AI can see you: Facial Recognition is watching.
The good, the bad and the ugly of facial recognition technology.
This is number 3 of a 10 part series on the ethical building blocks of Artificial Intelligence. In each section I examine the values on which the technology has been built. AI is a tool which can be used for good or evil, but it is not a neutral tool, it has its own values baked in.
Facial Recognition Technology, or FRT, is already woven into our lives. It is used by police, your bank, private landowners, your mobile phone, schools, border force, your doorbell…the list goes on. For some, it is the ultimate tool of accountability, ensuring criminals are caught and that police don’t abuse their power. To others is it a dystopian tool of control, invading your privacy and anonymity in public space, the all-seeing eye of authoritarian regimes.
As with any tool – FRT can be used for good and for evil, depending on who is using it and what for. But the technology has inbuilt values which mean that some outcomes are more likely than others.
Facial recognition technology has these three values baked in.
The camera is accurate and neutral.
A record is a good thing.
A picture tells a thousand words.
But first how does it work?
Facial Recognition uses computer vision alongside machine learning to identify and match faces. The computer does not see a face as a human might, but instead converts facial features into data which can be stored, interrogated, and matched with other data using the following steps.

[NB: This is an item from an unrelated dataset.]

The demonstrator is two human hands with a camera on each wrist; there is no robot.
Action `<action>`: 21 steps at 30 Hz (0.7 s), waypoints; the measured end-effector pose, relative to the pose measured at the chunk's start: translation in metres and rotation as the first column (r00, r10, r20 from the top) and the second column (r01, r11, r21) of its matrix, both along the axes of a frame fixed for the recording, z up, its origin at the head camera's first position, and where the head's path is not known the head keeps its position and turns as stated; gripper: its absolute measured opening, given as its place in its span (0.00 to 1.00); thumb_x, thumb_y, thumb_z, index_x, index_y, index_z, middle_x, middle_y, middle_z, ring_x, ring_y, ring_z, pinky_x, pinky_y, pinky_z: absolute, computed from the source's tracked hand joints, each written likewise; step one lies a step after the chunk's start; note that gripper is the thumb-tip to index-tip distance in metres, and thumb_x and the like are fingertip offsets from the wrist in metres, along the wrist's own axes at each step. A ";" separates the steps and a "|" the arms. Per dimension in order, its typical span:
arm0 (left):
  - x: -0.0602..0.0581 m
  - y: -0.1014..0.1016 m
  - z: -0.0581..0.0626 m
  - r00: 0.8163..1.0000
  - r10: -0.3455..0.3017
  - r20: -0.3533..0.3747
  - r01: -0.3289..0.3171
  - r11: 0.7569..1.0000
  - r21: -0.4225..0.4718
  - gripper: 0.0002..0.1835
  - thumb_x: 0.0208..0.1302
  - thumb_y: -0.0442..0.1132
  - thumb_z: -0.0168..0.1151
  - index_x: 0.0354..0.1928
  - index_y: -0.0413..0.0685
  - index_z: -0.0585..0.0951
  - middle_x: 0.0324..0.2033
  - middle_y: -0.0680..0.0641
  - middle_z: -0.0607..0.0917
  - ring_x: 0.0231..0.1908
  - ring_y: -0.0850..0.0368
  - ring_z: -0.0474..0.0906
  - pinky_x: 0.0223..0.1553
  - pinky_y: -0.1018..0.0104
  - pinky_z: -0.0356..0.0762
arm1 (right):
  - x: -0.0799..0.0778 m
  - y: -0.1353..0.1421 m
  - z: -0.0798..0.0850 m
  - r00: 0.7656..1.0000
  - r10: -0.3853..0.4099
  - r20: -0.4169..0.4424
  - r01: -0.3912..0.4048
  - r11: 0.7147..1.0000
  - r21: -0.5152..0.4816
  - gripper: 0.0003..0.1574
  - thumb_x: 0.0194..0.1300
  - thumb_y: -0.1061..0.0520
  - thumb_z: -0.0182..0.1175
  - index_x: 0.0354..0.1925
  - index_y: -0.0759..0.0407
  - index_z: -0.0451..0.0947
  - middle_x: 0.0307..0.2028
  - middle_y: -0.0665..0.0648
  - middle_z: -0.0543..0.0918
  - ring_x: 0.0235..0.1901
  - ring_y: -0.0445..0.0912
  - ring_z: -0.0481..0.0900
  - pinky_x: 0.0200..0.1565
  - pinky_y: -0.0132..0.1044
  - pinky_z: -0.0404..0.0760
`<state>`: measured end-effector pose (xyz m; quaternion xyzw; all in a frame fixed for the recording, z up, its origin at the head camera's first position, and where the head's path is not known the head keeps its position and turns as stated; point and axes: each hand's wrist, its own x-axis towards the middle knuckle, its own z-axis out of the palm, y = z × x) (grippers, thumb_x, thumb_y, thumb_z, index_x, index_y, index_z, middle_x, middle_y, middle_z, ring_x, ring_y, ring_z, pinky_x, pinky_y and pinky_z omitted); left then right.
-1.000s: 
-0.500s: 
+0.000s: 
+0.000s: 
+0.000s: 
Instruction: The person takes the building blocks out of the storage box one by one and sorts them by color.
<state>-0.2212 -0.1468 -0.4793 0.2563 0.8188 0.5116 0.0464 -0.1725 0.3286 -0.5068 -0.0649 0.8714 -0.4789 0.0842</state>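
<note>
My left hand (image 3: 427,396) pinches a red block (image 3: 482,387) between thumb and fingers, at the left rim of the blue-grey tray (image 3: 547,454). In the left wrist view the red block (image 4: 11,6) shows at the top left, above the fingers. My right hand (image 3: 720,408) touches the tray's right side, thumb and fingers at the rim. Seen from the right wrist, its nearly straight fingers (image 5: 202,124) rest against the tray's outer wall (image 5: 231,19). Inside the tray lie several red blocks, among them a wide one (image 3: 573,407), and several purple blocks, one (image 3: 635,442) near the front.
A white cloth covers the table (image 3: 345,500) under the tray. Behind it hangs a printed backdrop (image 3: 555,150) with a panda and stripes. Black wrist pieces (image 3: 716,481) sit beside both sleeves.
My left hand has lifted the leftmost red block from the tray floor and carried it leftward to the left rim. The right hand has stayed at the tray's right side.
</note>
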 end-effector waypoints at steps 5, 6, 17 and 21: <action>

Identification: Detecting a face within an image.
Analysis: The software identifies facial landmarks and converts these into geometric points, creating a map of the face.
Example construction of a facemap
Datafication: The face maps are converted into data using mathematical equations. This creates a unique identifier.
Examples of Facemaps
Match: A determination is made if there is a match between the facemap the computer has “seen” and any facemaps stored in existing image data bases. The outcome is a probabilistic assessment of the likelihood of a match.
The camera is accurate and neutral (The good)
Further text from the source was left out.